Figure 1, The Process of Proposed Invention of Safe Social Distancing and Face Mask Detection , Claims:The scope of the invention is defined by the following claims:

Claim:
1. A system/method for identifying the social distance between the humans and face mask detection in the public areas based on computer vision and deep learning algorithms, said system/method comprising the steps of:
a) The system starts with live camera (1), from this data frame will be read (2) and persons detection inference will trigger (3) to calculate the scoring box values (4).
b) After that, the face detection inference box (5) is started along with face mask detection model (6) based on centroid value of the boxes (7).
c) The system continuously calculates the measurement between two humans (8), if anyone constraints is not satisfied then the invention will trigger the alerts (9) to the public places (10).
2. As mentioned in claim 1, the live camera will record the activity of the humans in the public places like Malls or markets. The photo frame will capture and analyse the scores of the frames.

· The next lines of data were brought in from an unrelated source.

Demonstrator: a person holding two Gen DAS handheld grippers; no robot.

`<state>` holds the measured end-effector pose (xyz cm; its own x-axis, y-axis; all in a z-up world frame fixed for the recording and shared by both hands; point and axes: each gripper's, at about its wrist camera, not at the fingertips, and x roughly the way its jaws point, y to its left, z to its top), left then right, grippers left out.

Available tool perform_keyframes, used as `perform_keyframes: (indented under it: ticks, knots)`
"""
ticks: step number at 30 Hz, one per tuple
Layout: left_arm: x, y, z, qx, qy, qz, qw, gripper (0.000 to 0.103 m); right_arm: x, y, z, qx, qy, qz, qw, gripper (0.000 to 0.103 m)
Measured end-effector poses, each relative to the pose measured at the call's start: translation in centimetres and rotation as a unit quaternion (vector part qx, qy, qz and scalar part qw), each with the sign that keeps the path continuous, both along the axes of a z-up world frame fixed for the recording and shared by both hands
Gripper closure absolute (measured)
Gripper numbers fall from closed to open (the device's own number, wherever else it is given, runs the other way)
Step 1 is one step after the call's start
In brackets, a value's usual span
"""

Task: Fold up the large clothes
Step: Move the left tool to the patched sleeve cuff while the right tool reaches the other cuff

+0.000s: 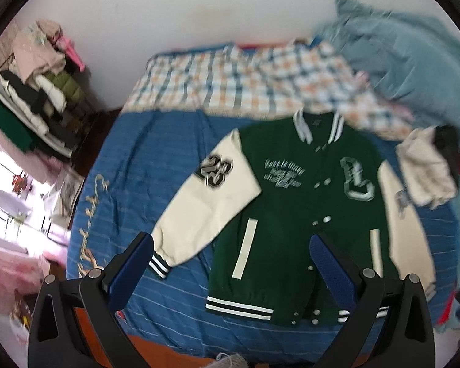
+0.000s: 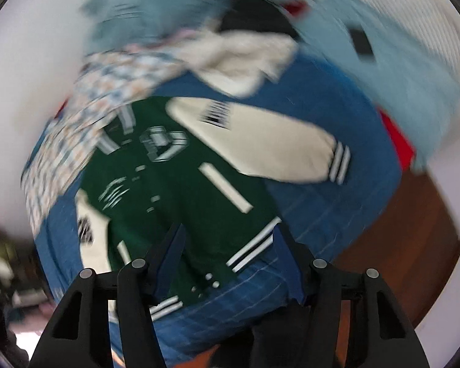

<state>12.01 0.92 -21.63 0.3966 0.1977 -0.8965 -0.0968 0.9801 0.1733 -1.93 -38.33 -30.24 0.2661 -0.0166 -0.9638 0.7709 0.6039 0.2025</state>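
Green varsity jacket (image 1: 294, 214) with cream sleeves lay spread flat, front up, on the blue striped bed cover (image 1: 132, 184), collar toward the plaid sheet (image 1: 239, 76). Left claw (image 1: 230, 263) held apart and empty above the jacket's lower hem. Right claw (image 2: 227, 242) likewise apart, apparently clear of the fabric, though heavy blur limited certainty.
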Motion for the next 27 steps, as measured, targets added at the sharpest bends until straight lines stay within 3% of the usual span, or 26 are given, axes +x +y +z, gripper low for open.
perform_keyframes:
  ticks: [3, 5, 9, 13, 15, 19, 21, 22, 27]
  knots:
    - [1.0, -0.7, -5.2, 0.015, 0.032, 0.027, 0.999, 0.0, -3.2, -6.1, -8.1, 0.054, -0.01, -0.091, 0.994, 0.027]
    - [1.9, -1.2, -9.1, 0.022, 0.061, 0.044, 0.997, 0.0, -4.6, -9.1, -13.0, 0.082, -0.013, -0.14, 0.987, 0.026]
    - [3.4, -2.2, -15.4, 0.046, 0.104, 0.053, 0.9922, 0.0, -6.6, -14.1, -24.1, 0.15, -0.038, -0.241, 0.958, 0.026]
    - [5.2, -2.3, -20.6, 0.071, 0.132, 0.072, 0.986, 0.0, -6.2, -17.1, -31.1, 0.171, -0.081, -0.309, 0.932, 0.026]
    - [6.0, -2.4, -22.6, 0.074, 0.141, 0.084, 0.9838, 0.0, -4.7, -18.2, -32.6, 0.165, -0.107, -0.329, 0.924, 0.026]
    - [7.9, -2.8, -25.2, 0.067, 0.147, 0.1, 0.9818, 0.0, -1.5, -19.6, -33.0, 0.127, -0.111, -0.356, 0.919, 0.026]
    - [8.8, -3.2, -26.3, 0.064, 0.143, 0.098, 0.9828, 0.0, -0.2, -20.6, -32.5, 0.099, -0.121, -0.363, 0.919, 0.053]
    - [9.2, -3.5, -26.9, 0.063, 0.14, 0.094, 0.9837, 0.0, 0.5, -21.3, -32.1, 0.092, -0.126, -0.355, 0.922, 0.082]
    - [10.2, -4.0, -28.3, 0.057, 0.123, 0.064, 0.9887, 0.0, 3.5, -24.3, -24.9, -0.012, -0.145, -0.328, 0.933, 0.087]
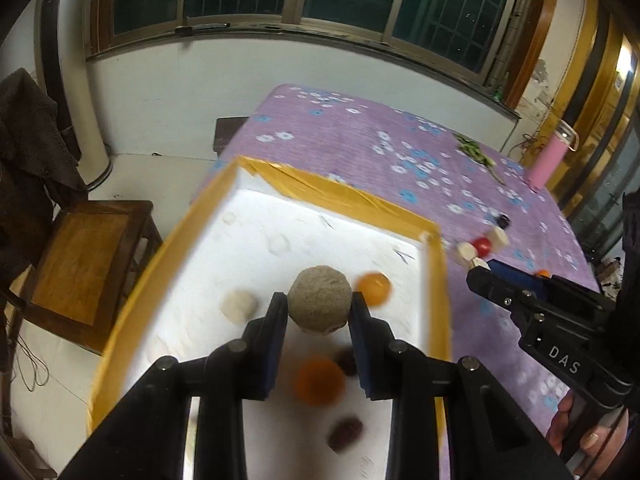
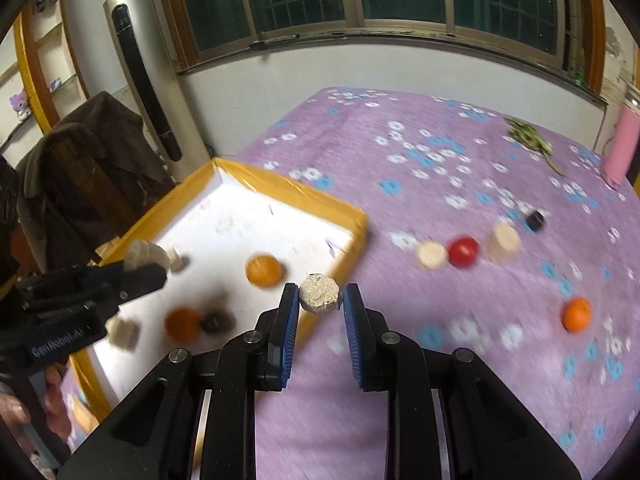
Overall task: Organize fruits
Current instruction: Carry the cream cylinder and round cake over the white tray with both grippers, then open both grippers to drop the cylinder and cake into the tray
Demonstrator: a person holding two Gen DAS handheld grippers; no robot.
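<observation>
Left gripper [image 1: 320, 312]: fingers clenched on a rough tan ball [image 1: 319, 304], held above the white tray [image 1: 256, 224] with the yellow taped rim. In the tray below: two oranges [image 1: 373, 289], two dark dates [image 1: 345, 434], a pale piece [image 1: 239, 306].

Right gripper [image 2: 320, 300]: fingers clenched on a small tan disc [image 2: 319, 293], held over the tray's right rim and the purple flowered bed [image 2: 440, 152]. On the bed to the right, apart from the tray: two pale pieces [image 2: 431, 255], a red fruit [image 2: 463, 251], a dark fruit [image 2: 535, 220], an orange [image 2: 576, 313].
</observation>
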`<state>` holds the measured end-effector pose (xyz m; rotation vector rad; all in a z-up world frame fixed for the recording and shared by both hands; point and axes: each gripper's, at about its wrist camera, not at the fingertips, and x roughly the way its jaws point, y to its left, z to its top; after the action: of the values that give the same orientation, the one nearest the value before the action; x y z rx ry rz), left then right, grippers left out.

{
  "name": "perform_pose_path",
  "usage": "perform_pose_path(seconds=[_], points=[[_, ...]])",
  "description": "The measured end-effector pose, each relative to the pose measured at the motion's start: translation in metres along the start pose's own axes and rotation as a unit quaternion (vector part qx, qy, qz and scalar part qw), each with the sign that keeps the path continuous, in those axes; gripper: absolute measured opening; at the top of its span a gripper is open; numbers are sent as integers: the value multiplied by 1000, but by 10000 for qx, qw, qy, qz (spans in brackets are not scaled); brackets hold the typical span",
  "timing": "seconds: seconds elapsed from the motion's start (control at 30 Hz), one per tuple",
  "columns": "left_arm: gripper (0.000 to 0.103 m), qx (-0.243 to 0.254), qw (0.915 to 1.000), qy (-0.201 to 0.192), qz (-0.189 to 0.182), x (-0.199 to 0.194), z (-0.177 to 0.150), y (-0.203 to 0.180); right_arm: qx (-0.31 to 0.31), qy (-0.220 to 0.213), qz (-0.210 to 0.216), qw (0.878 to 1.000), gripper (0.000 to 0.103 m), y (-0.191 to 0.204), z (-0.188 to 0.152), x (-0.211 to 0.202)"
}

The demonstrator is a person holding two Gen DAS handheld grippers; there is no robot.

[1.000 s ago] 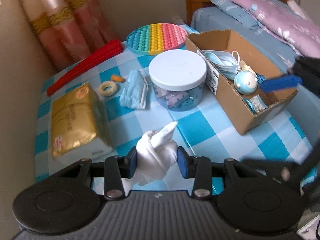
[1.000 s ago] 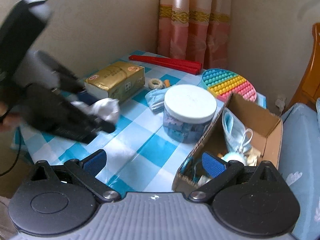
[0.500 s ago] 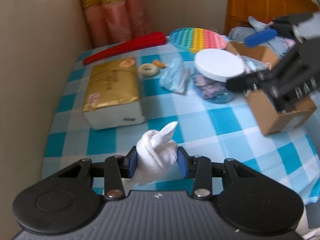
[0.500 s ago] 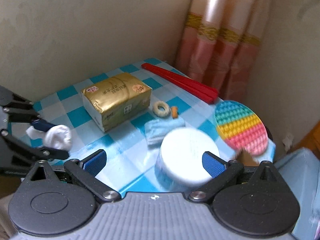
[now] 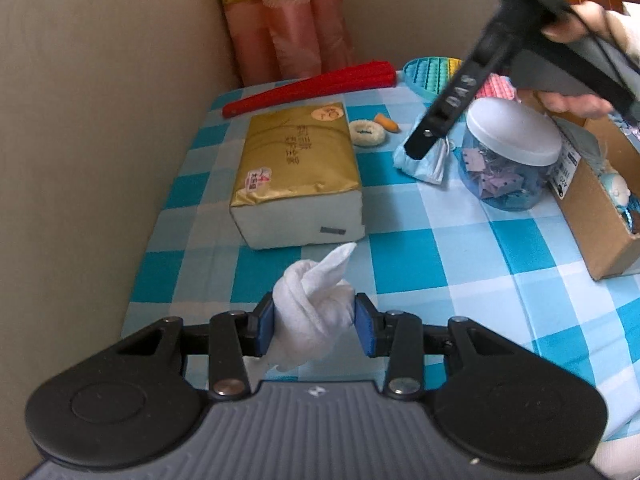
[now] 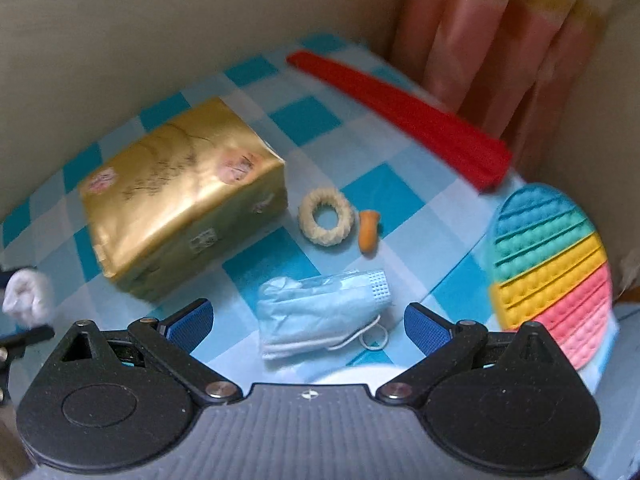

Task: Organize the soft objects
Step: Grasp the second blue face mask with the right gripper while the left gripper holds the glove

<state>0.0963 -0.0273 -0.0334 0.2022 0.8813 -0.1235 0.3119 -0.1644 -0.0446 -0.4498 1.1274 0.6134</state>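
Your right gripper (image 6: 308,326) swung from the cardboard box to hang wide open over the blue face mask (image 6: 324,312), lying crosswise between its jaws; your left gripper (image 5: 315,323) clamped the white cloth (image 5: 312,312).

Box (image 5: 596,216) cut off; jar (image 6: 360,374) mostly hidden.

Both wrist views down onto table (image 5: 404,256)
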Motion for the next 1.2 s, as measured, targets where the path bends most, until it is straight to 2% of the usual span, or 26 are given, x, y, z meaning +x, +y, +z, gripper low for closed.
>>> perform_pose_path(seconds=[0.17, 0.3, 0.47, 0.6, 0.7, 0.77, 0.87, 1.07, 1.2], points=[[40, -24, 10000, 29, -61, 4, 0, 2, 181, 489, 136, 9985, 103, -12, 13, 28], [40, -17, 9999, 58, -89, 8, 1, 3, 123, 689, 209, 9973, 103, -11, 17, 38], [40, 9, 9998, 93, -154, 11, 1, 3, -32, 805, 72, 9967, 103, -6, 19, 47], [40, 21, 9997, 102, -200, 12, 1, 4, -198, 877, -106, 9959, 93, 0, 20, 53], [40, 10, 9997, 112, -210, 13, 0, 5, -238, 860, -130, 9959, 88, 2, 20, 52], [40, 10, 9997, 128, -216, 14, 0, 6, -251, 839, -129, 9961, 79, 3, 21, 50], [40, 25, 9997, 148, -204, 15, 0, 5, -217, 797, -123, 9965, 74, 5, 23, 46], [40, 96, 9996, 179, -175, 15, 0, 4, -197, 644, -58, 9977, 68, 12, 23, 31], [40, 164, 9996, 192, -147, 12, -3, 4, -179, 468, 54, 9987, 67, 19, 20, 10]])
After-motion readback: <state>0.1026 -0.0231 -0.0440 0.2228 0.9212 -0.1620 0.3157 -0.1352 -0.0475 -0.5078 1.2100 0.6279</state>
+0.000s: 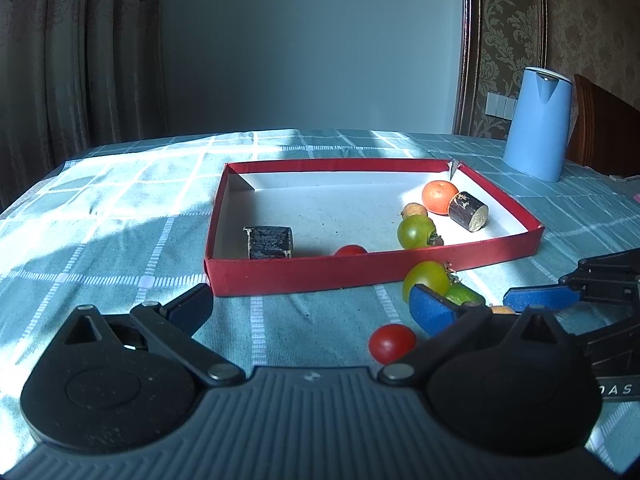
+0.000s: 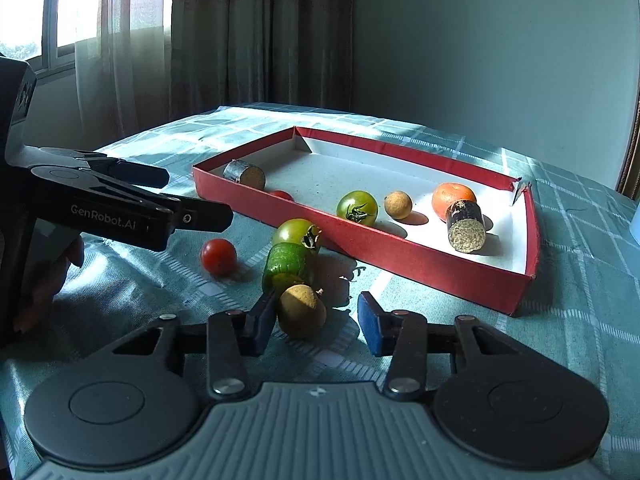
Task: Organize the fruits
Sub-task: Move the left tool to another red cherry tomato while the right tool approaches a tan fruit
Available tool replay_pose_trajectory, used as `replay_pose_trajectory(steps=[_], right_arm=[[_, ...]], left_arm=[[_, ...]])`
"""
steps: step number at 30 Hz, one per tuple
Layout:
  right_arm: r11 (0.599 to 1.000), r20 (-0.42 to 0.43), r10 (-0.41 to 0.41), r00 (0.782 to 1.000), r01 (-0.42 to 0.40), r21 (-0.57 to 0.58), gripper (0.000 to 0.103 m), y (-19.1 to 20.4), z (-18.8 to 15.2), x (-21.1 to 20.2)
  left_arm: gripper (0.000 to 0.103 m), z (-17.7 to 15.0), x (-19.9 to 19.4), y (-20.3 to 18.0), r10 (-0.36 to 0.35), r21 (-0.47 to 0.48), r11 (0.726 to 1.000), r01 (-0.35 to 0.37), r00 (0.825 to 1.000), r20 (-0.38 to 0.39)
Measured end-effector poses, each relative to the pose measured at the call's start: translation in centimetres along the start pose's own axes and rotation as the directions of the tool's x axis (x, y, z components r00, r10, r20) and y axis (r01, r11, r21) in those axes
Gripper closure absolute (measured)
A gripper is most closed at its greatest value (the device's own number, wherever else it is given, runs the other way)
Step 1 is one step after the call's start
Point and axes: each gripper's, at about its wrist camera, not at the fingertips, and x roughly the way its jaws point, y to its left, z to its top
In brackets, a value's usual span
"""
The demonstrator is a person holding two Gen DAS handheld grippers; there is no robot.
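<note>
Landmark: red box (image 2: 360, 250), a shallow tray with a white floor, lying on the checked tablecloth (image 2: 580, 300).

Inside the box:
- An orange mandarin (image 2: 454, 198) sits near its torn corner, with a dark cut cylinder (image 2: 466, 222) touching it.
- A small tan fruit (image 2: 398, 205) and a green tomato (image 2: 357, 208) lie beside the mandarin, further from that corner.
- A second dark cylinder (image 2: 245, 175) lies at the opposite end of the box.
- A red cherry tomato (image 2: 282, 195) lies near it, against the box's near wall.

Outside the box, in front of its near wall:
- A second green tomato (image 2: 294, 232) lies close to the wall.
- A green ridged fruit (image 2: 287, 265) touches that tomato on the side away from the box.
- A tan round fruit (image 2: 302, 312) lies next in line, further from the box.
- A second cherry tomato (image 2: 218, 256) lies alone beside this group.

Right gripper (image 2: 316, 326): low over the cloth in front of the box, jaws parted around the tan round fruit. One pad is at the fruit's side; a clear gap remains at the other. The fruit is not clamped and rests on the cloth.

Left gripper (image 1: 310, 300): released, jaws spread wide, nothing between them. It is in front of the box's near wall, beside the loose cherry tomato. A person's hand (image 2: 52, 276) grips its handle.

A blue kettle (image 1: 538, 124) stands beyond the box's torn corner.
</note>
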Motion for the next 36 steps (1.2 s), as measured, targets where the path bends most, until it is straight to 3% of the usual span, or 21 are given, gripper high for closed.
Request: replay_pose_trajectory(steps=[5,11,22,36], right_arm=[[1.0,0.0,0.009,1.0,-0.009,0.009,0.076,0.0,0.0,0.1],[0.989,-0.008,-0.106,0.994,0.106,0.099,0.077,-1.5,0.0,0.2],[0.984,-0.015,-0.137,0.99,0.138,0.11,0.077,-1.9,-0.1,0.2],[0.984,-0.018,-0.138,0.99,0.139,0.111,0.077,-1.9,-0.1,0.4]], left_arm=[[0.0,-0.1,0.0,-0.1,0.0,0.005,1.0,0.0,1.0,0.0],[0.0,-0.1,0.0,-0.5,-0.021,0.035,0.999,0.021,1.0,-0.003],[0.0,-0.4,0.5,-2.3,-0.062,0.125,0.99,0.066,0.998,-0.033],[0.055,-0.6,1.9,-3.1,-0.103,0.169,0.978,0.122,0.987,-0.12]])
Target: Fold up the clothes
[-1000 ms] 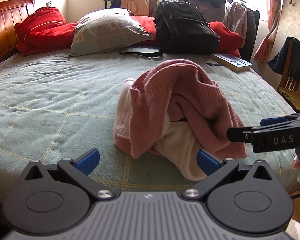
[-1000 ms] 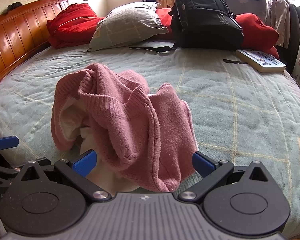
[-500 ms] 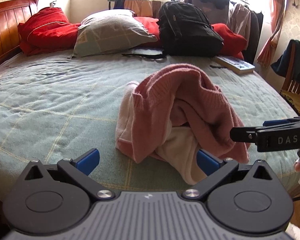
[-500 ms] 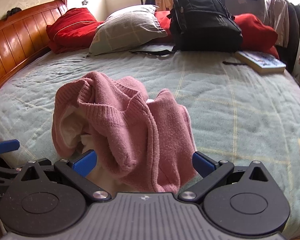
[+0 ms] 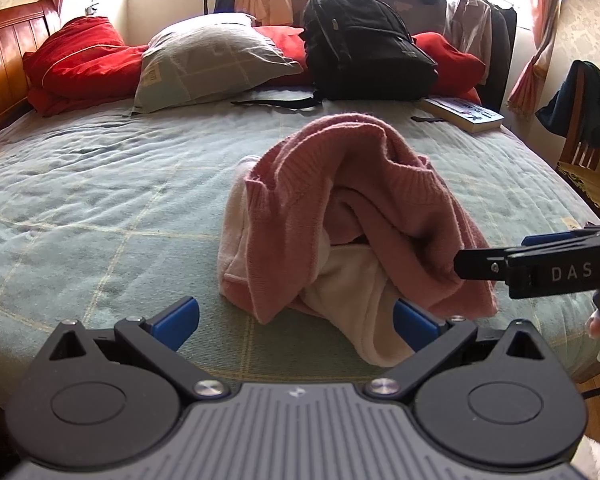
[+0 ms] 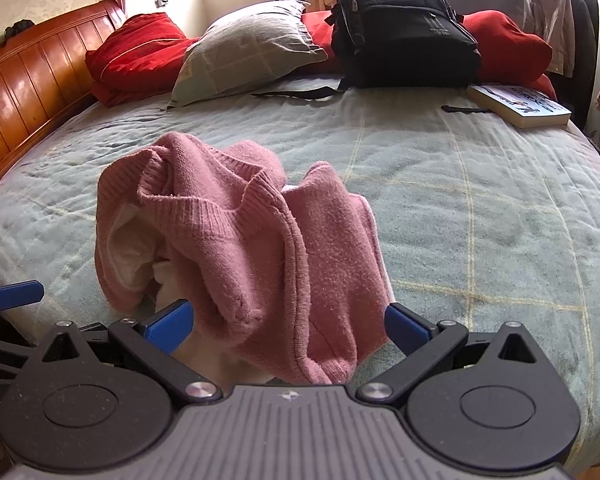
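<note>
Pink ribbed-knit sweater (image 5: 352,208) crumpled | left tongs (image 5: 296,320) released | right tongs (image 6: 288,322) released

I count one crumpled pink sweater (image 5: 352,216) on the bed (image 5: 100,208), one grey-green pillow (image 5: 212,60), one black backpack (image 5: 364,44) and one book (image 5: 464,114). I see two grippers: my left gripper (image 5: 296,320) and my right gripper (image 6: 286,322).
</note>
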The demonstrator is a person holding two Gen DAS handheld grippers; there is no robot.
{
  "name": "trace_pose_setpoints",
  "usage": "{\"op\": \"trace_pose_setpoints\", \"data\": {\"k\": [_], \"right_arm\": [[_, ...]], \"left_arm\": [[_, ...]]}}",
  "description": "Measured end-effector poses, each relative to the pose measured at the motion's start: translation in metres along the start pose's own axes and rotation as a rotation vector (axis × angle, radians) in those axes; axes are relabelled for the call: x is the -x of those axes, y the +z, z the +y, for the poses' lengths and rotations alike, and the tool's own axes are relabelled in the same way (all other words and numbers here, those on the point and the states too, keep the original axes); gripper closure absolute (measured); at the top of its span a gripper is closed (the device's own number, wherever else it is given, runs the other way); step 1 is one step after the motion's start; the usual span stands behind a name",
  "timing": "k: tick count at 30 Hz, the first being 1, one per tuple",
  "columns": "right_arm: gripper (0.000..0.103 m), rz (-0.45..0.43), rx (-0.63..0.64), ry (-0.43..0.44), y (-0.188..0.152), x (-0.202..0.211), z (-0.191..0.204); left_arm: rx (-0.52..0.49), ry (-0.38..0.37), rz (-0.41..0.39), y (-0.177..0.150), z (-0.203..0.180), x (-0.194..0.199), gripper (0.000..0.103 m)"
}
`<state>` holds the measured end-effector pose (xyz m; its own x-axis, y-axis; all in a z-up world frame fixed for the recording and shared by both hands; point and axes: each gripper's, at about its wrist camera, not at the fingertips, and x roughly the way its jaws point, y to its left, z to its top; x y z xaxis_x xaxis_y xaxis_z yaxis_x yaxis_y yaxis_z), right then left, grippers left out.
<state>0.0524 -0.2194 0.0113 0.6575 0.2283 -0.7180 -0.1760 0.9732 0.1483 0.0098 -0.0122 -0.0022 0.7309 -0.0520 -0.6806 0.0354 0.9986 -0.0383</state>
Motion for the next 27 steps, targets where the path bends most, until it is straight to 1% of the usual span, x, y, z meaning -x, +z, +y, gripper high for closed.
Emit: {"op": "trace_pose_setpoints", "data": {"k": [27], "right_arm": [[0.0,0.001,-0.012,0.018,0.0009,-0.0063,-0.0037]], "left_arm": [[0.018,0.014,0.008,0.0013,0.0028,-0.0052,0.001]]}}
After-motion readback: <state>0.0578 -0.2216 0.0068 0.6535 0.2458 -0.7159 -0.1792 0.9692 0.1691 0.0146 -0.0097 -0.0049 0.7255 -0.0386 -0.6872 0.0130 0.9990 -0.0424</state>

3. According to claim 1, the extracted features are used as input to machine learning algorithms to calculate the distance between the humans and also the human wearing the face mask or not.
4. As per claim 1, to trained model, alert a system based on anyone of the conditions if distance is very close alert to the human via display or announcements.
5. As per claim 1, if the user not wearing the mask, the trained model will announce to the public to alert.